Problem details: Word for word, output the data, with none of its pictures.

Recorded data:
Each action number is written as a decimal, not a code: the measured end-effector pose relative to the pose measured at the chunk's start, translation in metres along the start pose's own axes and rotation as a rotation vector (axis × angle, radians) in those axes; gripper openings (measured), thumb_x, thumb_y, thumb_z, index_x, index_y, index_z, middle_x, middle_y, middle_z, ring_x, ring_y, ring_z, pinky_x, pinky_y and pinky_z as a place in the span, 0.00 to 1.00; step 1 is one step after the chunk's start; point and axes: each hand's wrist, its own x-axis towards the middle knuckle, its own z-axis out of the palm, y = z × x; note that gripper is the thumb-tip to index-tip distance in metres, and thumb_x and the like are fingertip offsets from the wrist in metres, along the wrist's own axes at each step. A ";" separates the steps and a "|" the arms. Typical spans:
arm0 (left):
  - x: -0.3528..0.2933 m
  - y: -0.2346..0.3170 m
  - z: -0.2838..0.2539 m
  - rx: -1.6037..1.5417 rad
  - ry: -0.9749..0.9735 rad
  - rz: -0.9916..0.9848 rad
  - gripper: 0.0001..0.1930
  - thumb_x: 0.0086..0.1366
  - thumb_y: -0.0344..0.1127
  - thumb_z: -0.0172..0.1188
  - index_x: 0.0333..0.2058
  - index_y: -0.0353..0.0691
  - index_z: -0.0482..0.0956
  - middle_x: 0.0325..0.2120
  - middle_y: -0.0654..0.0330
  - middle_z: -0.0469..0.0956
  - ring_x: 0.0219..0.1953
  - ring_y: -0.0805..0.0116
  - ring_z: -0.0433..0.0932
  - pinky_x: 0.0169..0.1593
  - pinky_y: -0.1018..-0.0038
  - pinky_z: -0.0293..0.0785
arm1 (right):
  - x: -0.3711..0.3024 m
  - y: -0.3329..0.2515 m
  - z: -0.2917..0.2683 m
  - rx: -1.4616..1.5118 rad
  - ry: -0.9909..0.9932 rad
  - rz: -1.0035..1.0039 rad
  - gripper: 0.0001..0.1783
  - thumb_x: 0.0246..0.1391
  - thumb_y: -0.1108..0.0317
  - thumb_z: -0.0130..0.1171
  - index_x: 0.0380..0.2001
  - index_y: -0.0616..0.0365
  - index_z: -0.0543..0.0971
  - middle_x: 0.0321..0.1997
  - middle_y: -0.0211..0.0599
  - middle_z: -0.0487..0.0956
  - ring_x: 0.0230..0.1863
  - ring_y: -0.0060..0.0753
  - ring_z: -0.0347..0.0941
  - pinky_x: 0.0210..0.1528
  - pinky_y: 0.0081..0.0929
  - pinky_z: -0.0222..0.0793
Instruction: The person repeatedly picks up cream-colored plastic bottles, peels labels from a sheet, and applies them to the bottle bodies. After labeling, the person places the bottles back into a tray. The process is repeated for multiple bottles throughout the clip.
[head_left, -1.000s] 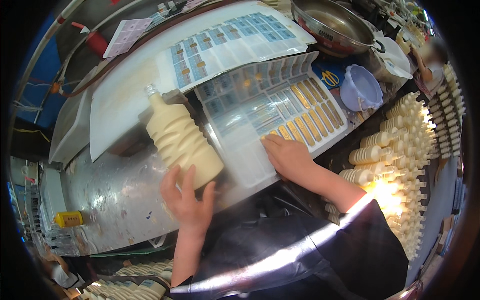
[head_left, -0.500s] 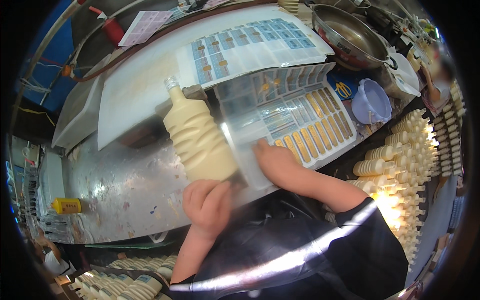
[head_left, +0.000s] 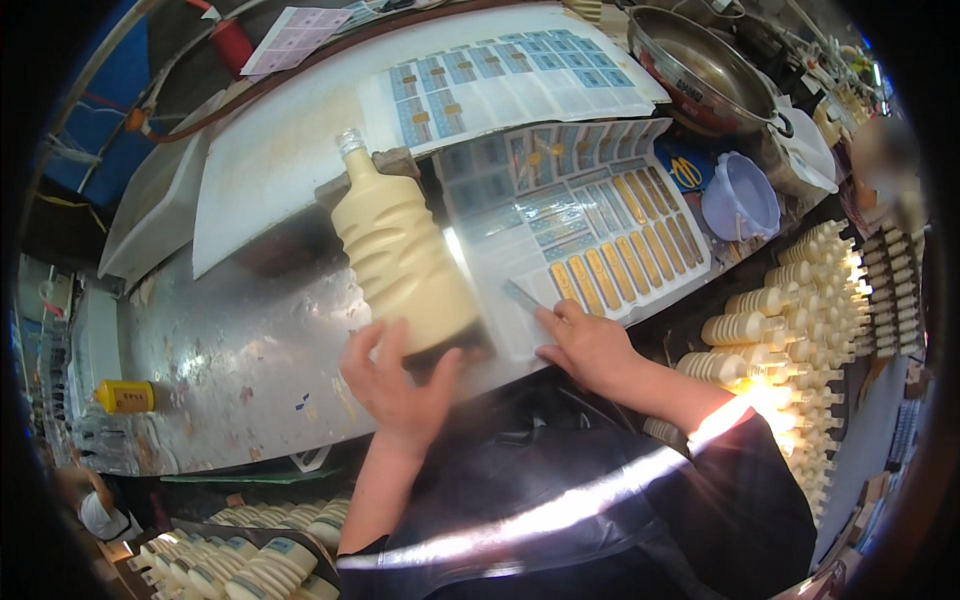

Completed exercise:
Each action number is written as a decimal, not a code: the measured end-effector pose relative to the pose measured at the chunk's start, translation in metres along the start pose's own axes and rotation as a rotation vector (axis × angle, radians) in those axes; gripper openings (measured), thumb_x, thumb_y, thumb_z, index_x, index_y, index_z, middle_x, middle_y, middle_z, ring_x, ring_y, ring_z, pinky_x, pinky_y and pinky_z as a place in the span, 0.00 to 1.00; step 1 is one step after the chunk's start; point and axes: each hand's wrist, its own x-axis towards the middle knuckle, its own z-axis out of the palm, y = z × x; note that gripper is the thumb-tip to index-tip distance in metres, and thumb_x and the like are fingertip offsets from the wrist in metres, along the wrist's own axes at each step. A ";" separates the steps and a "|" the arms. Typical spans:
arm0 (left):
  - x: -0.3528..0.2933 m
  - y: -0.2346..0.3170 m
  - z: -0.2838..0.2539 m
  - rx: -1.6037..1.5417 rad
  - ry: -0.9749..0.9735 rad
  - rz: -0.9916..0.9848 rad
  - gripper: 0.0001..0.1930
  - thumb_x: 0.0086..0.1366
  - thumb_y: -0.0344..0.1127
  - thumb_z: -0.0172..0.1188
  - index_x: 0.0333..0.2058
  - index_y: -0.0353..0.0691
  - index_z: -0.0482..0.0956
  - middle_x: 0.0325..0.2120
  - middle_y: -0.0654..0.0330
  - middle_z: -0.0469..0.0956
  - ring_x: 0.0219..0.1953
  - ring_y: -0.0805..0.0116
  - ring_z: -0.0433..0.0932
  - pinky_x: 0.0169..0.1593
  - pinky_y: -0.1018..-0.0038
  - pinky_z: -0.0293..0.0785
arm1 (right):
  - x: -0.3711..0.3024 m
  - y: -0.3329..0.2515 m
  - z: -0.2917..0.2683 m
  - rx: -1.4616..1.5118 rad
  - ry: -0.9909..0.9932 rad
  - rz: -1.0035..1.0039 rad
  - gripper: 0.0001..0.1783
  - thumb_x: 0.0246..0.1391
  - thumb_y: -0.1108..0.0317
  - thumb_z: -0.0130..0.1171
  - index_x: 0.0380..0.2001
  - index_y: -0.0616..0.0365
  - index_z: -0.0543..0.0971
  - middle_x: 0.0321..0.1997
  - middle_y: -0.0211..0.0599
  - middle_z: -0.0487..0.0956
  - ring_x: 0.0230..0.1863
  - ring_y: -0.0060..0.0753
  - ring_z: -0.0347..0.0941
  - pinky_x: 0.0210..0.1528
  - pinky_y: 0.0081..0.0929
  - pinky_z: -0.0222..0.0793
Instruction: The person repeatedly picks up cream-colored plastic bottles, peels labels from a sheet, and applies them to the bottle bodies. After labeling, the person places the bottles back into a tray. The process is repeated for multiple bottles throughout the clip.
[head_left, -1.000s] 
[head_left, -0.500s] 
[head_left, +0.000s] 

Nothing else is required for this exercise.